Segundo o MPE, por consequência da demora para a liberação dos corpos, os parentes têm que esperar por horas, prejudicando e retardando o velório e o sepultamento.

Na ação, o órgão destaca ainda que, a identificação da causa da morte é importante, uma vez que pode incluir o diagnóstico de doenças endêmicas e epidemias, e comprometem a destinação de recursos à saúde pública.

“As causas do óbito nos atestados são uma enorme fonte de informação epidemiológica para a gestão da saúde pública. Uma percentagem alta de óbitos de causa indeterminada prejudica o direcionamento de recursos”, diz trecho da ação.

Quando a ação foi instaurada, o Estado respondeu ao MPE que um seletivo havia sido realizado para preenchimento de cinco vagas, mas apenas três dos profissionais aprovados compareceram para tomar posse.

À época, o alegou que novo processo seria aberto para preencher as duas vagas restantes.
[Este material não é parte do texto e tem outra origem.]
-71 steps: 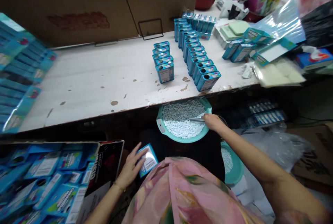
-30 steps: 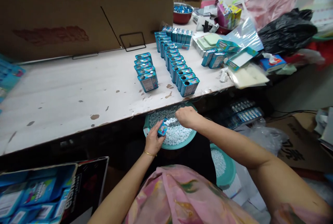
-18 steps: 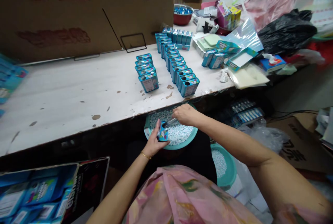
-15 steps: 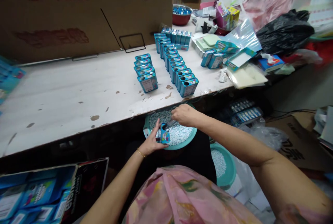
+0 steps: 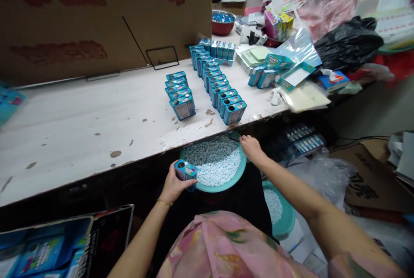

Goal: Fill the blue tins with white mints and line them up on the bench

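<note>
My left hand (image 5: 174, 185) grips a small blue candy box (image 5: 187, 169) with a round dark hole in its top. The box is tilted a little, at the left rim of a turquoise basin (image 5: 243, 170). White candies (image 5: 220, 168) fill this basin; its far part lies in the table's shadow. At the basin's far right rim, my right hand (image 5: 251, 148) is closed round a dark, slim scoop-like tool (image 5: 234, 138); its far end is hard to make out.
Rows of blue boxes (image 5: 223, 90) stand on the white table (image 5: 80, 131), whose front edge overhangs the basin. A second candy basin (image 5: 286, 213) sits lower right. An open carton of blue boxes (image 5: 42, 248) is lower left; a big cardboard box (image 5: 97, 19) stands behind.
My right hand has drawn the tool away from the box's hole and moved right to the basin's far rim. My left hand has moved the box left and slightly down.
</note>
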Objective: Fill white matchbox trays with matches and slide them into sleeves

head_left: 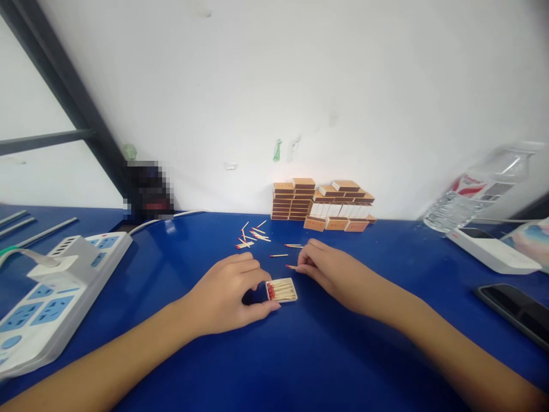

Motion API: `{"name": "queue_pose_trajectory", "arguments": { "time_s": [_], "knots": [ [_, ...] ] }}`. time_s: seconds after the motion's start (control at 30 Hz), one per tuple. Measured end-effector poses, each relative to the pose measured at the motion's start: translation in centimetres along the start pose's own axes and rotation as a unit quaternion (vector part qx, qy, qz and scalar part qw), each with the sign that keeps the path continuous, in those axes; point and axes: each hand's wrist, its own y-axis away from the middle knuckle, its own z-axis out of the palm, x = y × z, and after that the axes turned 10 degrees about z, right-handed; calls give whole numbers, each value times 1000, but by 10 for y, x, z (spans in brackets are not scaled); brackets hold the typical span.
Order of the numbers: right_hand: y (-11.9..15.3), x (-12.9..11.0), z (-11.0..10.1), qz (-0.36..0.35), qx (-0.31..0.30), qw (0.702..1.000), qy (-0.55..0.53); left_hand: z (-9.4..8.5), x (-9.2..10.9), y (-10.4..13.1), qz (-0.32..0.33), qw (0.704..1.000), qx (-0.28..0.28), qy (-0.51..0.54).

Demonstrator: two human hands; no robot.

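Observation:
My left hand (pixel 231 289) holds a small white matchbox tray (pixel 295 290) at its left end, thumb on the near side and fingers on the far side. Inside the tray, several matches (pixel 283 289) lie with their red heads to the left. Between thumb and fingertips, my right hand (pixel 332 269) pinches a single match (pixel 291 266), its red head pointing left, just beyond the tray. A loose match (pixel 279 256) lies on the table nearby, and others (pixel 293 245) lie beside the right fingertips. Farther back is a scattered group of matches (pixel 257 233).
Matchboxes are stacked in two columns (pixel 293 200) against the wall, beside a wider tiered stack (pixel 341 206). A power strip (pixel 64 320) with a plugged-in charger sits at left. On the right are a tilted plastic bottle (pixel 476 189), a white device (pixel 493 252) and a phone (pixel 514 309).

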Motion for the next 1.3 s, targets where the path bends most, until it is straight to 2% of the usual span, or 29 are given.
{"name": "queue_pose_trajectory", "arguments": {
  "time_s": [0.1,0.23,0.37,0.63,0.83,0.97,1.13,1.2,1.3],
  "knots": [
    [7,-15,-3,-43,13,999,-27,0,0,0,-3,1000,-6,2],
    [10,-27,11,-90,12,996,-8,1,0,0,-1,1000,-9,-5],
    [8,-25,23,-93,16,996,3,2,-2,1,-2,1000,-14,-12],
    [10,-26,12,-96,31,995,-3,2,-1,1,1,1000,-13,-11],
    [9,-25,14,-103,43,994,9,2,-2,2,-2,1000,-14,-15],
    [3,-15,9,-103,86,991,6,0,-1,2,0,1000,-7,-9],
    [-16,19,4,-27,161,986,17,1,2,1,-15,1000,2,9],
    [-25,32,4,0,158,987,6,2,5,0,-20,1000,-3,22],
    [-36,43,6,2,122,992,-22,2,6,0,-20,999,-1,40]
  ]
}}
Uma inspeção realizada pelo Conselho Regional de Medicina (CRM) em 2015, identificou que o órgão não tinha um diretor responsável, que a câmara fria não estava funcionando e que a sala onde ficavam os cadáveres era improvisada.

Desde então, segundo o promotor público Alexandre Guedes, a situação não mudou e o SVO continua sem profissionais qualificados e funcionamento nas mesmas condições.

Por causa disso, o MPE expediu uma notificação ao Estado, recomendado a realização e concurso para preenchimento definitivo das vagas, num prazo de 120 dias.

Na ação, o MPE ainda pede, caso o prazo seja descumprido o Estado pague multa diária no valor de R$ 10 mil. O pedido ainda deve ser analisado pela Justiça.